C’est une première mondiale qui pourrait bien redistribuer les cartes de l’alimentation animale. Vendredi dernier, une start-up britannique a lancé la commercialisation d’un produit inédit : des bouchées de poulet cultivé en laboratoire, spécialement conçues pour les chiens. Derrière cette innovation, présentée comme plus éthique et respectueuse de l’environnement, se dessine déjà un débat sur ses conséquences pour les modèles agricoles traditionnels.
« Plus éthique », « moins énergivore », « respectueuse de l’environnement » (un argument au passage déjà remis en question par une étude de 2023) : le secteur de la viande cultivée avance des arguments qui séduisent autant qu’ils interrogent. Selon l’Agence européenne pour l’environnement, ce mode de production permettrait de réduire la consommation d’eau de 78 % et l’usage des terres de 95 % par rapport à l’élevage bovin classique.
La consommation énergétique serait également moindre. De plus, si l’électricité utilisée est d’origine bas carbone, les émissions de gaz à effet de serre pourraient chuter de 92 %. À ces bénéfices s’ajoute un atout décisif : l’absence d’abattage d’animaux.
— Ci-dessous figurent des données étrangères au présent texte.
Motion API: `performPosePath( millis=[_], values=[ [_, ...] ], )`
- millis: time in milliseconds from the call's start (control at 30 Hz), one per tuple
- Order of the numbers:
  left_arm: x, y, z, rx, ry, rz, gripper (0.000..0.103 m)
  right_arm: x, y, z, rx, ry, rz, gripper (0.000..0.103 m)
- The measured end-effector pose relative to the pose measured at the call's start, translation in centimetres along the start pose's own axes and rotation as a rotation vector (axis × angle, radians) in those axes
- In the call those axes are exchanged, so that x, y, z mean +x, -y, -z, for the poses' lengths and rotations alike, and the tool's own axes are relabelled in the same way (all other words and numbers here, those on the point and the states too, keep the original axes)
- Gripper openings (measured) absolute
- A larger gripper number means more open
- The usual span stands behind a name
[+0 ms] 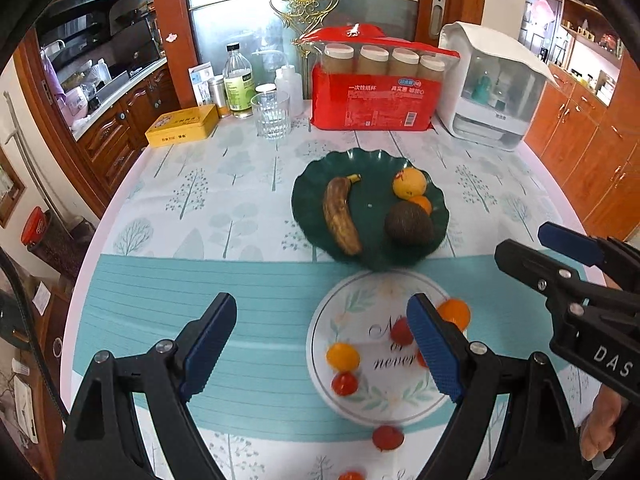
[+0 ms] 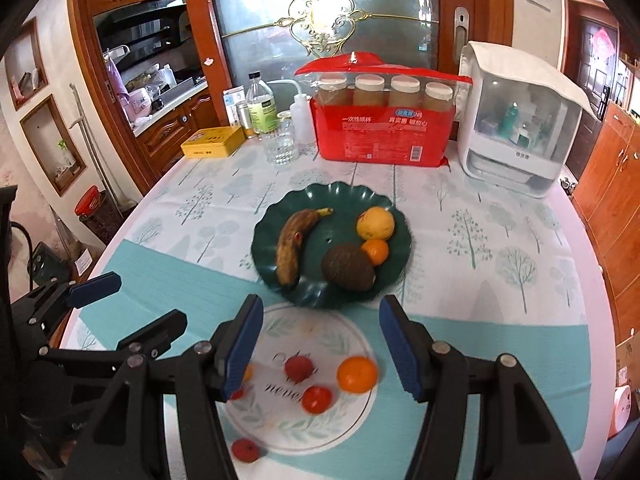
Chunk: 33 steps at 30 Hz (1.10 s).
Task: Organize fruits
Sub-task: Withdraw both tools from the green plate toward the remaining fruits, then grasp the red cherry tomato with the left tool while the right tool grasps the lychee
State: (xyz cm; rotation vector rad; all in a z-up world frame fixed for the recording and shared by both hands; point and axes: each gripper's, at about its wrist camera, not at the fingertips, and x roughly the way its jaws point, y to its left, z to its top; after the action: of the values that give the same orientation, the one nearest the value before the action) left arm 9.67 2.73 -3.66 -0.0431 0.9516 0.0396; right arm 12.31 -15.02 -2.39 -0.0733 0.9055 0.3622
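Note:
A dark green plate [image 1: 304, 196] [image 2: 268, 236] holds a brown banana [image 1: 340, 216] [image 2: 294, 244], a yellow fruit [image 1: 409, 183] [image 2: 375, 223], a small orange [image 1: 421, 203] [image 2: 376, 251] and a dark avocado [image 1: 409, 224] [image 2: 347, 267]. In front of it a white flowered plate [image 1: 320, 340] [image 2: 288, 428] holds several small red and orange fruits, among them an orange one [image 2: 357, 374]. A red fruit [image 1: 387, 438] [image 2: 245, 449] lies on the cloth beside the plate. My left gripper [image 1: 320, 348] is open and empty above the white plate's left side. My right gripper [image 2: 320, 348] is open and empty above the white plate; it also shows in the left wrist view [image 1: 536, 248].
At the table's back stand a red pack of paper cups [image 1: 376, 92] [image 2: 384, 124], a white covered appliance [image 1: 492, 88] [image 2: 520, 120], a glass tumbler [image 1: 272, 114] [image 2: 283, 142], bottles [image 1: 239, 80] and a yellow tin [image 1: 182, 126] [image 2: 212, 142]. Wooden cabinets flank the table.

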Motion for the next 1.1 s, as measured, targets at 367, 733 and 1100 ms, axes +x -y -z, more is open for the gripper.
performPosePath(
  millis=[367,733,1100],
  values=[
    [-0.9,-1.1,4.8,0.011,-0.035,0.027,0.086,-0.1,-1.5,5.6,0.045,-0.055,-0.012,0.061],
    [1.0,-1.4,10.7,0.010,-0.111,0.081,0.086,1.4,-3.0,11.7,0.030,-0.131,-0.003,0.061],
    [3.7,-1.3,16.2,0.026,-0.203,0.108,0.086,3.7,-3.5,16.6,0.029,-0.206,0.001,0.061]
  ],
)
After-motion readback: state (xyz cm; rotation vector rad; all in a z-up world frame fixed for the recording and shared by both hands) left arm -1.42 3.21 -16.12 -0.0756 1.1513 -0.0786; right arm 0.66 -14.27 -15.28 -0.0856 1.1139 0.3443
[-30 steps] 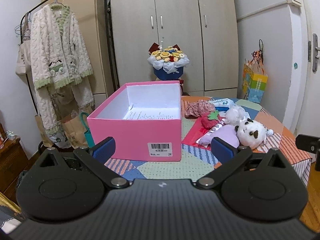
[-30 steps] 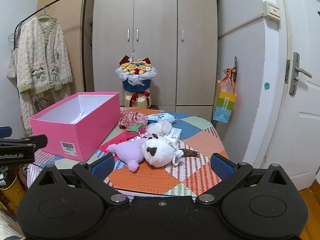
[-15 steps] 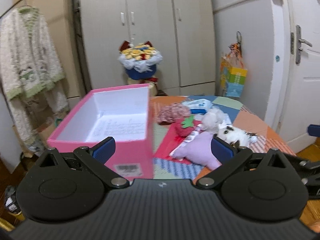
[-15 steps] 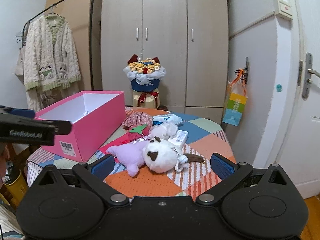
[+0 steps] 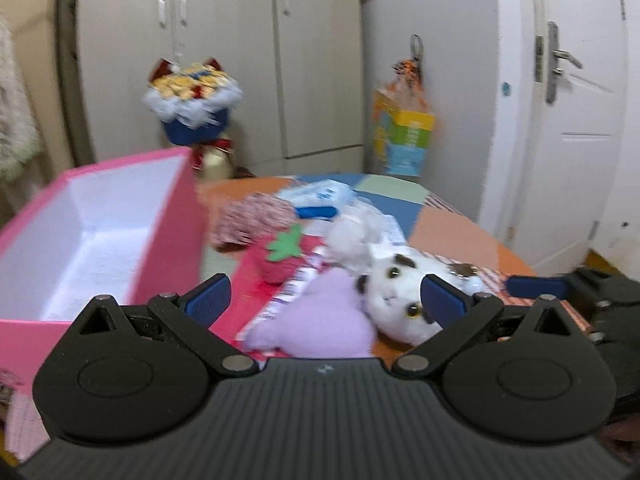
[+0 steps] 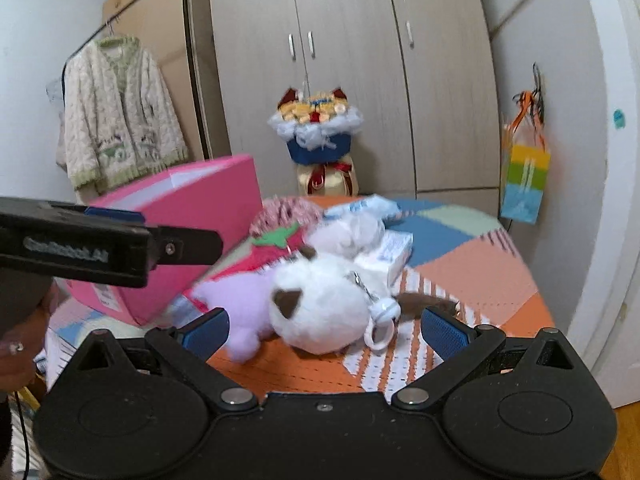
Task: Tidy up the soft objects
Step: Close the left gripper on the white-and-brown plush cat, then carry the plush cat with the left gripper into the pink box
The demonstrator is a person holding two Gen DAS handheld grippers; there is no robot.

Un potentiel prometteur, certes, mais freiné par des législations encore réticentes. À ce jour, seuls les États-Unis, Israël et Singapour ont autorisé la viande cultivée pour la consommation humaine. Sur le territoire européen, le Royaume-Uni a ouvert la voie l’an dernier en autorisant la vente de produits cultivés destinés aux animaux de compagnie. C’est dans ce contexte qu’une entreprise britannique vient de mettre sur le marché, en édition limitée, un produit pour chiens à base de poulet cultivé.
Du laboratoire à la gamelle : la naissance des « Chick Bites »
Baptisé « Chick Bites », cet aliment pour chiens est le fruit d’une collaboration entre la jeune pousse britannique Meatly et la société The Pack. Depuis le 7 février, il est en vente chez Pets at Home, à Brentford, dans la banlieue de Londres, au prix d’environ 4,18 euros le paquet. Une première vitrine pour ce produit qui pourrait bien marquer une évolution dans l’alimentation des animaux domestiques.
La méthode de fabrication constitue, à elle seule, un concentré d’innovation. Tout commence par des cellules prélevées dans un œuf de poule. Placées dans un bioréacteur — un dispositif similaire à ceux utilisés pour la fermentation de la bière —, ces cellules prolifèrent dans un milieu riche en nutriments.
Une fois la matière carnée formée, elle est mélangée à des ingrédients d’origine végétale, avant d’être conditionnée. Le résultat ? « Aussi savoureux et nutritif qu’une poitrine de poulet traditionnelle », assure Meatly dans un communiqué.
Pour l’heure, les « Chick Bites » sont disponibles en quantité limitée, mais l’entreprise nourrit des ambitions bien plus vastes. D’après une étude de l’Université de Winchester, 50 % des propriétaires d’animaux interrogés se disent prêts à nourrir leur compagnon avec de la viande cultivée. De quoi renforcer Meatly dans ses projets d’expansion.
En Europe, des résistances face à la viande cultivée
Si le Royaume-Uni fait figure de pionnier, le reste de l’Europe observe cette innovation avec prudence, voire méfiance. Plusieurs États membres de l’Union européenne ont récemment exprimé leurs réserves dans une note adressée au Conseil des ministres de l’UE. La France, l’Autriche et l’Italie s’inquiètent des répercussions de cette nouvelle filière sur la production agricole traditionnelle, estimant qu’elle ne constitue pas une alternative durable à l’agriculture primaire.
Ce point de vue est partagé par Chypre, la Hongrie, le Luxembourg, la Lituanie, Malte, la Roumanie et la Slovaquie. La viande cultivée, estiment-ils, pourrait fragiliser les exploitations familiales ainsi que les savoir-faire enracinés dans les territoires, menaçant ainsi la souveraineté alimentaire européenne. Un débat naissant, à mesure que cette technologie quitte les laboratoires pour s’inviter dans nos assiettes… et désormais dans celles de nos animaux de compagnie.